Task description:
Please return only the lines from the one holding "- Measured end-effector" through the one holding "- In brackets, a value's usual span", exactly as they appear in the records below, both ends included.

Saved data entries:
-=-=-=-=-

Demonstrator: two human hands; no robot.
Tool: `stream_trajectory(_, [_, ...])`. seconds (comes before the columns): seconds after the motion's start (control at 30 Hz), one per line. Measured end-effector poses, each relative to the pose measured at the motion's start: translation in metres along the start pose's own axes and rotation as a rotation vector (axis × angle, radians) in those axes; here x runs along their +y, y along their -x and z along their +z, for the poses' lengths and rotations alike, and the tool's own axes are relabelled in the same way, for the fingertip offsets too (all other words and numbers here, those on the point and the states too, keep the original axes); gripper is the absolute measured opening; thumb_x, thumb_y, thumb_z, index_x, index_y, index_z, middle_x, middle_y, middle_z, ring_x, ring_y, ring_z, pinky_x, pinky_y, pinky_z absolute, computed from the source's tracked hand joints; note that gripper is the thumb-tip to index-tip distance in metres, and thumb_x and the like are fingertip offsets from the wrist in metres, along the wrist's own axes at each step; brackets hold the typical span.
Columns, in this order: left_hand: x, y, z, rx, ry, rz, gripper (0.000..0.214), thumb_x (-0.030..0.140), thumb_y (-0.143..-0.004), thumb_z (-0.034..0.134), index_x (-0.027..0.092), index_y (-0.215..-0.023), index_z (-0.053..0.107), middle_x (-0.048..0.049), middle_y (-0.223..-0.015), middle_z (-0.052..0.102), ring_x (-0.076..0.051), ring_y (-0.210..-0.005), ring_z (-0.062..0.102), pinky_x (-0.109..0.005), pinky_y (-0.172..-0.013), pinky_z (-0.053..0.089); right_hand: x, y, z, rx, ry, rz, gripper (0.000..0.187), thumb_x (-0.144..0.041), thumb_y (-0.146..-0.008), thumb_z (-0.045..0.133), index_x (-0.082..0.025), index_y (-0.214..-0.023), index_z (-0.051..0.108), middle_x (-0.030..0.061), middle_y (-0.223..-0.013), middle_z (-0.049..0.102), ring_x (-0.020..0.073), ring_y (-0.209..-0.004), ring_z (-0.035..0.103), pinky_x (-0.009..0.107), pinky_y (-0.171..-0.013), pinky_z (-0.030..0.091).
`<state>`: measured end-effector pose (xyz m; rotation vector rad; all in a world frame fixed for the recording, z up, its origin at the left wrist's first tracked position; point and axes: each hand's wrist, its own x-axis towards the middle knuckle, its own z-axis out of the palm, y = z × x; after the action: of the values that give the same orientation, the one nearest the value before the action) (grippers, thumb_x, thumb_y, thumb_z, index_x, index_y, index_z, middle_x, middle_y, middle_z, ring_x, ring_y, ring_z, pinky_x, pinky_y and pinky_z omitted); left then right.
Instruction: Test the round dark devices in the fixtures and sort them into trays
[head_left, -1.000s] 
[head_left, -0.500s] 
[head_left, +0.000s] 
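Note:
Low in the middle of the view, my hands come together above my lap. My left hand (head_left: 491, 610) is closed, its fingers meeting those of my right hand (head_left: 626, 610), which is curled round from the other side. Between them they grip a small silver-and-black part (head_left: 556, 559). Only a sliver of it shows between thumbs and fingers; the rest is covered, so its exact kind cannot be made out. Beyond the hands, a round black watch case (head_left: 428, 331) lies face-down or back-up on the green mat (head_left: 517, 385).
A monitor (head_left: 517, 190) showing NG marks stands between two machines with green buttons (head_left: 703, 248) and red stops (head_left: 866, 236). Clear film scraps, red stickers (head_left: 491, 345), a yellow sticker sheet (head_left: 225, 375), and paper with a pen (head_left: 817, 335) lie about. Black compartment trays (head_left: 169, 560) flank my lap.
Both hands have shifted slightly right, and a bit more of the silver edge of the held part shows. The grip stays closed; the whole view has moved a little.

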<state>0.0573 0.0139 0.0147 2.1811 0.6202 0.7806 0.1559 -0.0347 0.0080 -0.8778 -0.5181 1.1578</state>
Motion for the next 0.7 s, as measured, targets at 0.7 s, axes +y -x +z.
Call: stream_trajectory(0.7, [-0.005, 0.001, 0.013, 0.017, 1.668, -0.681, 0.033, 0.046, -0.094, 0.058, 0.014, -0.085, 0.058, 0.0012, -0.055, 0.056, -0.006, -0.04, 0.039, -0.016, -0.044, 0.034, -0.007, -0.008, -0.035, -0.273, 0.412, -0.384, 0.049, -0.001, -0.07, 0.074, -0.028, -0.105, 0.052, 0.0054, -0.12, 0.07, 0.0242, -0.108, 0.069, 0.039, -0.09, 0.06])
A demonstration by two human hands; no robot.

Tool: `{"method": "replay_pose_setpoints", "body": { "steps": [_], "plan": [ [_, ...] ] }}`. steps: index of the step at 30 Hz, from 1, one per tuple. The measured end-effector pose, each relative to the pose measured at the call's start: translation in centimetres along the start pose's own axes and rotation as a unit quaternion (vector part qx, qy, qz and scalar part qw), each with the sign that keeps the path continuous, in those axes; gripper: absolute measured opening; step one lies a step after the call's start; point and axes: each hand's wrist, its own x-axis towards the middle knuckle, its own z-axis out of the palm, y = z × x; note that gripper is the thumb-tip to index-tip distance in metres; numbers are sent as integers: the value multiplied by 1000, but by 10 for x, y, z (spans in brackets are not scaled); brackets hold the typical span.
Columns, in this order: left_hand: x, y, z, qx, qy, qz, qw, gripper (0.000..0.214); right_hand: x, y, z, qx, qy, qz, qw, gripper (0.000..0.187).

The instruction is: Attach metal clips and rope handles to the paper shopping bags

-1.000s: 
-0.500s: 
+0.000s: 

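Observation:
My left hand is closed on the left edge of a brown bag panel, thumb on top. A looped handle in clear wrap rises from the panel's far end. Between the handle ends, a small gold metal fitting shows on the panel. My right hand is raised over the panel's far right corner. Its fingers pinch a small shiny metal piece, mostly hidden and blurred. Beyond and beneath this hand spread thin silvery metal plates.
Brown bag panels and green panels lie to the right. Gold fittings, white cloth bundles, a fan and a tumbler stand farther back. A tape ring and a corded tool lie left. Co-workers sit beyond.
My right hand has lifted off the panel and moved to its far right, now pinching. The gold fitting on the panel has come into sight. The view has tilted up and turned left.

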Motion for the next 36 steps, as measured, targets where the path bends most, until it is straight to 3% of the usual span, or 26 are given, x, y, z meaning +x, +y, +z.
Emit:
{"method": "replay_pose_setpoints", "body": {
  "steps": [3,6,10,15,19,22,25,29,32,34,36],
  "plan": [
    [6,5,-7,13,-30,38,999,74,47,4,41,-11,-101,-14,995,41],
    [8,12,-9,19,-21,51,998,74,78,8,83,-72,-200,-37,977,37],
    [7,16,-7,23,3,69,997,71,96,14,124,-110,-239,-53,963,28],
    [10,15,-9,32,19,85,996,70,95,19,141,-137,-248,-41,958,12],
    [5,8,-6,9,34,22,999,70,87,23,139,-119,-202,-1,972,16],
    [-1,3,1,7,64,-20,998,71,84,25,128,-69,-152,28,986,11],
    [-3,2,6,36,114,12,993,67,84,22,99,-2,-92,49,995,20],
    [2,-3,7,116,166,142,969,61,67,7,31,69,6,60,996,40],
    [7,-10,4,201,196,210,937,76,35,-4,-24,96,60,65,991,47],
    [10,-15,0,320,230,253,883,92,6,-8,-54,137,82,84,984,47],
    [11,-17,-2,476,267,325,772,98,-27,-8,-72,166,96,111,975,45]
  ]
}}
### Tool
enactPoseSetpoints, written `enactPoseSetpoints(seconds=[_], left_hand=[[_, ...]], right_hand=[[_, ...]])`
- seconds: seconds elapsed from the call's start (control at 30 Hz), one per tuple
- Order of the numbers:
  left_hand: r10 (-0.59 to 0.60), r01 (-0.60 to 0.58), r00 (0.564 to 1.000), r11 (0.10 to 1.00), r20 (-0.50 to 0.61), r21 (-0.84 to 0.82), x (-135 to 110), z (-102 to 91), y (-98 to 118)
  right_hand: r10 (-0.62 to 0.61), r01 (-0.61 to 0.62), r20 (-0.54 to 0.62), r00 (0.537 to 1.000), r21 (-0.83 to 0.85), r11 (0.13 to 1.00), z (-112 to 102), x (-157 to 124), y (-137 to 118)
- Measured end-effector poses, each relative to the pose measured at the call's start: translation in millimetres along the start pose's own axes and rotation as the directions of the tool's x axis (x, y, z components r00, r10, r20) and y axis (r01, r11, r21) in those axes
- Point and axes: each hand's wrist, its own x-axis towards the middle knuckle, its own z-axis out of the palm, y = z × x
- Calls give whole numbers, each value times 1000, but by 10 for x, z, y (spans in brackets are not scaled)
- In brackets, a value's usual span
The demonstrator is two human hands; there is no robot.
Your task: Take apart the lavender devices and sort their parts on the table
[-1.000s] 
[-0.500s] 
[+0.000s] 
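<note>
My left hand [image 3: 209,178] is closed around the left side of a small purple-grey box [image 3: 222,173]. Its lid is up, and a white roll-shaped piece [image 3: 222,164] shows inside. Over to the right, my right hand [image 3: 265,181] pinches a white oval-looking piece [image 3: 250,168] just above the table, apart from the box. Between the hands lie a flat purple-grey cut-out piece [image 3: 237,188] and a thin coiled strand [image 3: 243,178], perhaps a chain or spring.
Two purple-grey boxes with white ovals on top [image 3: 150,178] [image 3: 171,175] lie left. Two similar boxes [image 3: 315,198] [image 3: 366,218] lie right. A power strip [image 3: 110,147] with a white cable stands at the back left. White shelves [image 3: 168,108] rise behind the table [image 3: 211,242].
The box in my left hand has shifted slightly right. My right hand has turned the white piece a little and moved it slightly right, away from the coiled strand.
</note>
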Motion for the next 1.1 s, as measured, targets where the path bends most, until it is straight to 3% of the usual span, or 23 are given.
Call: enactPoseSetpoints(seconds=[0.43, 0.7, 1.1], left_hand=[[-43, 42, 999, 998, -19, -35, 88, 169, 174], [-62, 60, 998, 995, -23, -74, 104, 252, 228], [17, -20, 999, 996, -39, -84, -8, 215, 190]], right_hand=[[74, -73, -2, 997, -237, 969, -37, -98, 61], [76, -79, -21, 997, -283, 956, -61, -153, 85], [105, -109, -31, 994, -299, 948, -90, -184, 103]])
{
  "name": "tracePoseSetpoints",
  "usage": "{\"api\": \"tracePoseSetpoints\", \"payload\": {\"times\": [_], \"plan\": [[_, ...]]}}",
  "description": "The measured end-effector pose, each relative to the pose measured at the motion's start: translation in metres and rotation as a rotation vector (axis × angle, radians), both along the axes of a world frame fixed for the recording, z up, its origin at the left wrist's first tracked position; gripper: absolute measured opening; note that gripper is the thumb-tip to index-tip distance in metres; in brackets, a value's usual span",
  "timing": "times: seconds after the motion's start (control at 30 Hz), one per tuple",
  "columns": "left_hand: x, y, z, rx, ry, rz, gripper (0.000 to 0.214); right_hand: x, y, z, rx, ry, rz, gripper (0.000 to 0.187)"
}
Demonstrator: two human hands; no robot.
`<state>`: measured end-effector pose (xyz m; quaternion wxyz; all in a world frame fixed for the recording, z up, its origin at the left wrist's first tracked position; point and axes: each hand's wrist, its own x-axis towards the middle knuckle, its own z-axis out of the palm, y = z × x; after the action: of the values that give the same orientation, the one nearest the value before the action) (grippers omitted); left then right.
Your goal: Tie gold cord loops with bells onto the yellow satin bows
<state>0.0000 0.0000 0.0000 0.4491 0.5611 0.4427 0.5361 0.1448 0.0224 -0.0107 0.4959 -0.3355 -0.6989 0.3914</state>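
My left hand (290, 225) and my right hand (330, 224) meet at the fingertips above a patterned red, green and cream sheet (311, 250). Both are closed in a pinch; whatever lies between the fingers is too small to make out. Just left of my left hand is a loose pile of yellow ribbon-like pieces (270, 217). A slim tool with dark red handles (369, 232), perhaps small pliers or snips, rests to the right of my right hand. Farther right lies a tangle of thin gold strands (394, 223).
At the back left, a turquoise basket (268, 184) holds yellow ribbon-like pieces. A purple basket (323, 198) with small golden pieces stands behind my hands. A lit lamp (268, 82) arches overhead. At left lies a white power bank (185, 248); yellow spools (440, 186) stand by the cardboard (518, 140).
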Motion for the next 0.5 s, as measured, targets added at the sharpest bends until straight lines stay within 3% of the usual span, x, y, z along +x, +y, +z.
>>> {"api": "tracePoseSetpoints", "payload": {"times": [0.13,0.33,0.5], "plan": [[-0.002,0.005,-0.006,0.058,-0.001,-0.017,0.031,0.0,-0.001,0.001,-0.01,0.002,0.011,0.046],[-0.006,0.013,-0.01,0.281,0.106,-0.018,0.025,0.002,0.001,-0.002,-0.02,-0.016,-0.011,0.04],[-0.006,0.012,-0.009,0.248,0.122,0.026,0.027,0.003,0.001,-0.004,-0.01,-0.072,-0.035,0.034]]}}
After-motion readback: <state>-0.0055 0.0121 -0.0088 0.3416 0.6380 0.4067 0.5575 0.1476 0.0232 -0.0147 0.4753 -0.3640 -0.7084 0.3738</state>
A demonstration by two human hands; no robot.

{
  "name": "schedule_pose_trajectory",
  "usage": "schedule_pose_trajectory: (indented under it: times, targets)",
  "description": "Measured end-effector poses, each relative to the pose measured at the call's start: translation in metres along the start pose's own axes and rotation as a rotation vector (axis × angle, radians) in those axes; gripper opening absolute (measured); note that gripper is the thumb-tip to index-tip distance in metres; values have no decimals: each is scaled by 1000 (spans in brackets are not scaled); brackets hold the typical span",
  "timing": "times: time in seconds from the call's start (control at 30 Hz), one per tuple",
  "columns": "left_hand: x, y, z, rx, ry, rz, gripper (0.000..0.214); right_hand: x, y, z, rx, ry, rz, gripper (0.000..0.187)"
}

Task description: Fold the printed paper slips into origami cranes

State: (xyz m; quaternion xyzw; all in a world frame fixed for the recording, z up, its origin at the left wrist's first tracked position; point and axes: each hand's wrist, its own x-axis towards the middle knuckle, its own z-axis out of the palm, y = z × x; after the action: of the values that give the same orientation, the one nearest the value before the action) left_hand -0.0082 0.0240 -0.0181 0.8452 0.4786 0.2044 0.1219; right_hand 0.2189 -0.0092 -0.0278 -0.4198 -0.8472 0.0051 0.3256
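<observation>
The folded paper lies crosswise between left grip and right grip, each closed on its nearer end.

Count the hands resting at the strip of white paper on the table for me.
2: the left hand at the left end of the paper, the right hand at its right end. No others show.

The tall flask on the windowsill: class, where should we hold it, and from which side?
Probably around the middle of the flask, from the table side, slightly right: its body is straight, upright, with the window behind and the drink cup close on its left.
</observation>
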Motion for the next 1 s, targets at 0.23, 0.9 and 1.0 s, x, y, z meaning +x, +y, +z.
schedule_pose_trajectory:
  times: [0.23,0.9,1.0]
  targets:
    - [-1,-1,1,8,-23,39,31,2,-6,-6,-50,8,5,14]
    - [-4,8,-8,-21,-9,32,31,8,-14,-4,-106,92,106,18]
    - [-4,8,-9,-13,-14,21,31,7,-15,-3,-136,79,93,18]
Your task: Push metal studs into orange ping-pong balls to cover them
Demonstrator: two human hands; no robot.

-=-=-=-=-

Answer section:
- Measured end-effector poses, each relative to the pose measured at the call's start: translation in millimetres along the start pose's own axes and rotation as the directions of the tool's x axis (x, y, z components r00, r10, r20) and y axis (r01, r11, r21) in those axes
- Point and axes: each hand's wrist, its own x-axis towards the middle knuckle, its own z-axis out of the palm, y = z × x
- Calls give whole numbers, each value times 1000, but by 10 for x, z, y (spans in brackets are not scaled)
- In brackets, a value's usual span

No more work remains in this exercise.